#### [Work instructions]
Collect all lines containing the word "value" from the data.

------------------------------

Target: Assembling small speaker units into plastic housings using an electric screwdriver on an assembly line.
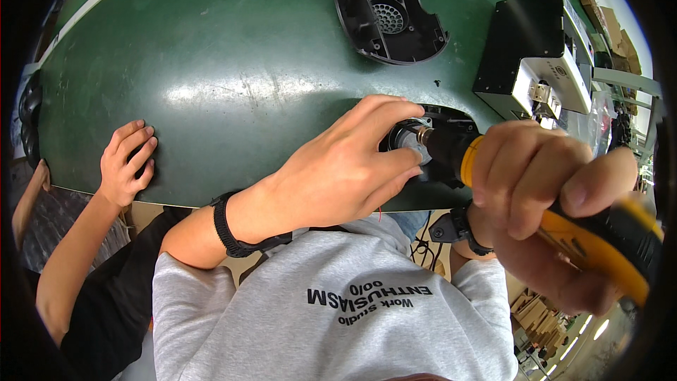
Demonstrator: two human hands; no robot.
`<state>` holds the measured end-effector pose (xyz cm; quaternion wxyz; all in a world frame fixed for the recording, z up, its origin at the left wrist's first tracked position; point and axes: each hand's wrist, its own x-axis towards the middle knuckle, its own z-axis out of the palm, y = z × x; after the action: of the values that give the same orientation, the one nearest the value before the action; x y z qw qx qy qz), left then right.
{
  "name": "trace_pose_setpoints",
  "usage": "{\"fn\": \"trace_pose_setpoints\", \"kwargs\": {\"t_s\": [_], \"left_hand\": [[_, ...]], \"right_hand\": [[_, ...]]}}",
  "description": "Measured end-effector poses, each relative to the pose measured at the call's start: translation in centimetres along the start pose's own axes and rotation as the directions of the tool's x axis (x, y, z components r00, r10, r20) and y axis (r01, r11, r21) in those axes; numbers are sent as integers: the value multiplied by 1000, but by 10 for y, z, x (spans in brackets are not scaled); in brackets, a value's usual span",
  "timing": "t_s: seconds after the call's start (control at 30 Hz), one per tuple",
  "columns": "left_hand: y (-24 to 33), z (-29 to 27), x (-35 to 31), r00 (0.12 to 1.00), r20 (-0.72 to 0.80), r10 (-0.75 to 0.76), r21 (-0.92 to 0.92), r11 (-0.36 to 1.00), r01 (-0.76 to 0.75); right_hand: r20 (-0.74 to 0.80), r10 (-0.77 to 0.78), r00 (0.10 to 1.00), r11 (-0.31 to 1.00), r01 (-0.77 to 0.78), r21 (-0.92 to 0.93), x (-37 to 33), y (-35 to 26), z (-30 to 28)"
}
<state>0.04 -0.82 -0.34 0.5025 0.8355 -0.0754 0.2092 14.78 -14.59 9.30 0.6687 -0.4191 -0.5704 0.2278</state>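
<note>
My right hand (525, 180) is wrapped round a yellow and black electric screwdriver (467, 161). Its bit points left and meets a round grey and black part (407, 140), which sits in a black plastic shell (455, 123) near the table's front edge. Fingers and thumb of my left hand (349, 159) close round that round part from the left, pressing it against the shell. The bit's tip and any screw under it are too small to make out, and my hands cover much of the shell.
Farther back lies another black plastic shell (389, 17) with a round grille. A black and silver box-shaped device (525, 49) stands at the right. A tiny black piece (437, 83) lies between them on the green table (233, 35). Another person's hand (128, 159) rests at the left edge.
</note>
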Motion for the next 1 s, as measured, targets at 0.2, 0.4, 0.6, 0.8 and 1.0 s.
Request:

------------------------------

#### [Exercise answer]
`<state>` holds the measured end-effector pose (xyz cm; quaternion wxyz; all in a world frame fixed for the recording, z up, its origin at the left wrist's first tracked position; point and axes: each hand's wrist, its own x-axis towards the middle knuckle, its own z-axis out of the palm, y = z × x; after the action: of the values that give the same orientation, the one nearest the value before the action; x y z qw qx qy qz), left then right.
  "description": "Measured end-effector poses, each relative to the pose measured at the call's start: translation in centimetres along the start pose's own axes and rotation as the directions of the tool's x axis (x, y, z components r00, r10, r20) and y axis (r01, r11, r21) in those axes; numbers are sent as integers: the value multiplied by 1000, but by 10 for y, z, x (spans in brackets are not scaled); in brackets, a value's usual span",

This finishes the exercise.